La science explique pourquoi les femmes ont plus froid que les hommes

Dans les environnements de travail à températures identiques, les femmes ont souvent plus froid que les hommes en raison de différences de composition corporelle et hormonales. Ce phénomène, appelé demande thermique féminine, résulte de facteurs métaboliques, physiques et hormonaux. Bien que les deux sexes maintiennent la même température corporelle, le froid affecte les femmes de manière plus intense.

Les débats sur les températures de bureau sont fréquents et la science apporte un éclairage sur la raison pour laquelle les femmes ont tendance à avoir plus froid. Des recherches ont identifié la «demande thermique féminine», un ensemble de facteurs qui altèrent la capacité des femmes à générer et conserver la chaleur par rapport aux hommes.
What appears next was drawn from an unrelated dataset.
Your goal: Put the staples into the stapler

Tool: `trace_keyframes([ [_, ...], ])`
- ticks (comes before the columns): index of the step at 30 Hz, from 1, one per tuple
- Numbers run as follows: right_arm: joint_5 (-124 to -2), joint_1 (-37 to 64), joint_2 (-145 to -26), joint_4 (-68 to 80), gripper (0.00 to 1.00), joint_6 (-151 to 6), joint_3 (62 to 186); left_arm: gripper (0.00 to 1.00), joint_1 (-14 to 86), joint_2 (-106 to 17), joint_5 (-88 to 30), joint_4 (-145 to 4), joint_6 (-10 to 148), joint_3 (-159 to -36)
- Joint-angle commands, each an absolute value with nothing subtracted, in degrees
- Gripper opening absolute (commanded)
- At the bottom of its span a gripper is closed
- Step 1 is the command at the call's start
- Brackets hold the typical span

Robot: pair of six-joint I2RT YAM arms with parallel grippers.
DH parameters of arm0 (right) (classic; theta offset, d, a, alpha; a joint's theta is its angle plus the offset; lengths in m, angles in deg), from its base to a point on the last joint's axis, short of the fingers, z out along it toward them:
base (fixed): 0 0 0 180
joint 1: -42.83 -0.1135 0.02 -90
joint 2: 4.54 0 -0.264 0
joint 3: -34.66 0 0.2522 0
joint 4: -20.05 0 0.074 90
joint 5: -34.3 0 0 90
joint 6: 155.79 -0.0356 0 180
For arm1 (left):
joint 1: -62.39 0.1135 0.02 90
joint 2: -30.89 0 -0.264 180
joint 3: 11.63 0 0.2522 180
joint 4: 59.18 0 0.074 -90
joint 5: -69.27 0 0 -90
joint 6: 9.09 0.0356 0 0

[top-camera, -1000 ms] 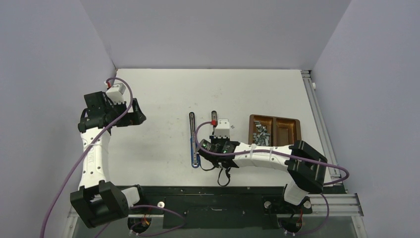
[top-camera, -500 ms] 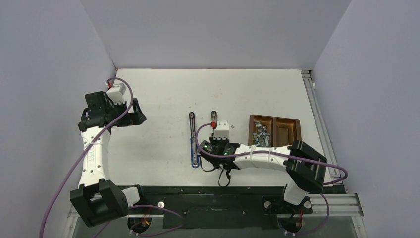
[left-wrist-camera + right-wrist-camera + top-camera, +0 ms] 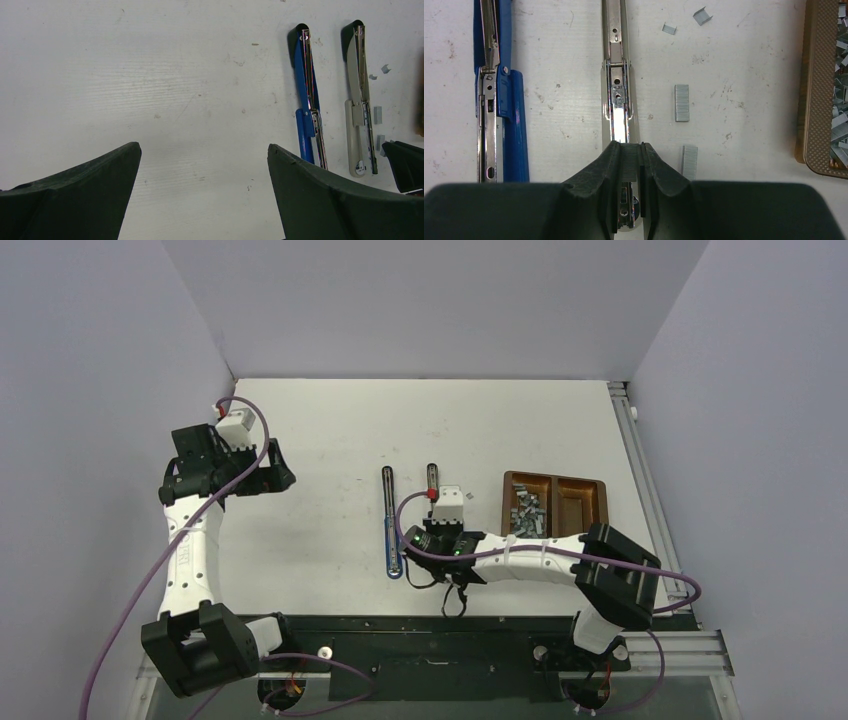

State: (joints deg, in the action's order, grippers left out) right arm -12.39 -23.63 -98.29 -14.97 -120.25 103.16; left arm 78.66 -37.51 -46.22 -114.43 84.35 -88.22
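Note:
A white stapler [image 3: 616, 80] lies opened flat on the table, its metal channel facing up; it also shows in the top view [image 3: 431, 480] and the left wrist view [image 3: 361, 95]. My right gripper [image 3: 628, 150] is shut on a short grey staple strip [image 3: 627, 165] and holds it directly over the near part of that channel. A blue stapler [image 3: 499, 100] lies opened flat to its left. The staples [image 3: 527, 512] are piled in the left half of a brown tray. My left gripper [image 3: 202, 155] is open and empty, raised at the far left of the table.
Two loose staple strips [image 3: 681, 102] [image 3: 689, 161] and a few single staples [image 3: 702, 16] lie right of the white stapler. The brown two-compartment tray [image 3: 580, 502] stands at the right. My right arm stretches across the table's near middle.
My right gripper has shifted slightly left and toward the near edge over the white stapler, still holding the strip. The left arm has not moved.

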Motion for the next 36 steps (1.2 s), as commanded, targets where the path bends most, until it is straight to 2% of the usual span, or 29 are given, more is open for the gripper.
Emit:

Métaboliquement, le métabolisme plus lent des femmes signifie qu'elles brûlent moins de calories, produisant moins de chaleur corporelle globale. Par conséquent, elles nécessitent un environnement légèrement plus chaud pour maintenir l'équilibre.

Physiquement, les variations sont évidentes: les femmes ont souvent une stature plus petite et une distribution des graisses différente, avec plus de tissu adipeux qui isole mais entrave le transfert de chaleur vers la peau. Elles ont aussi moins de graisse sous-cutanée dans les membres, rendant les mains et les pieds plus sensibles au froid. La plus grande masse musculaire des hommes, quant à elle, produit de la chaleur de manière autonome.

Hormonalement, les œstrogènes jouent un rôle clé, limitant la production de chaleur musculaire et dirigeant le flux sanguin vers le centre du corps tout en resserrant les vaisseaux périphériques. Cela déclenche des signaux de froid au cerveau, incitant à superposer les vêtements, et explique les extrémités féminines plus froides.

Certaines conditions aggravent cette sensibilité chez les deux sexes, dont l'hypothyroïdie, qui abaisse les hormones thyroïdiennes et provoque une intolérance au froid; l'anémie, avec mains froides et fatigue; la maladie de Raynaud, causant des spasmes artériels aux doigts; et la basse pression artérielle, souvent accompagnée de vertiges.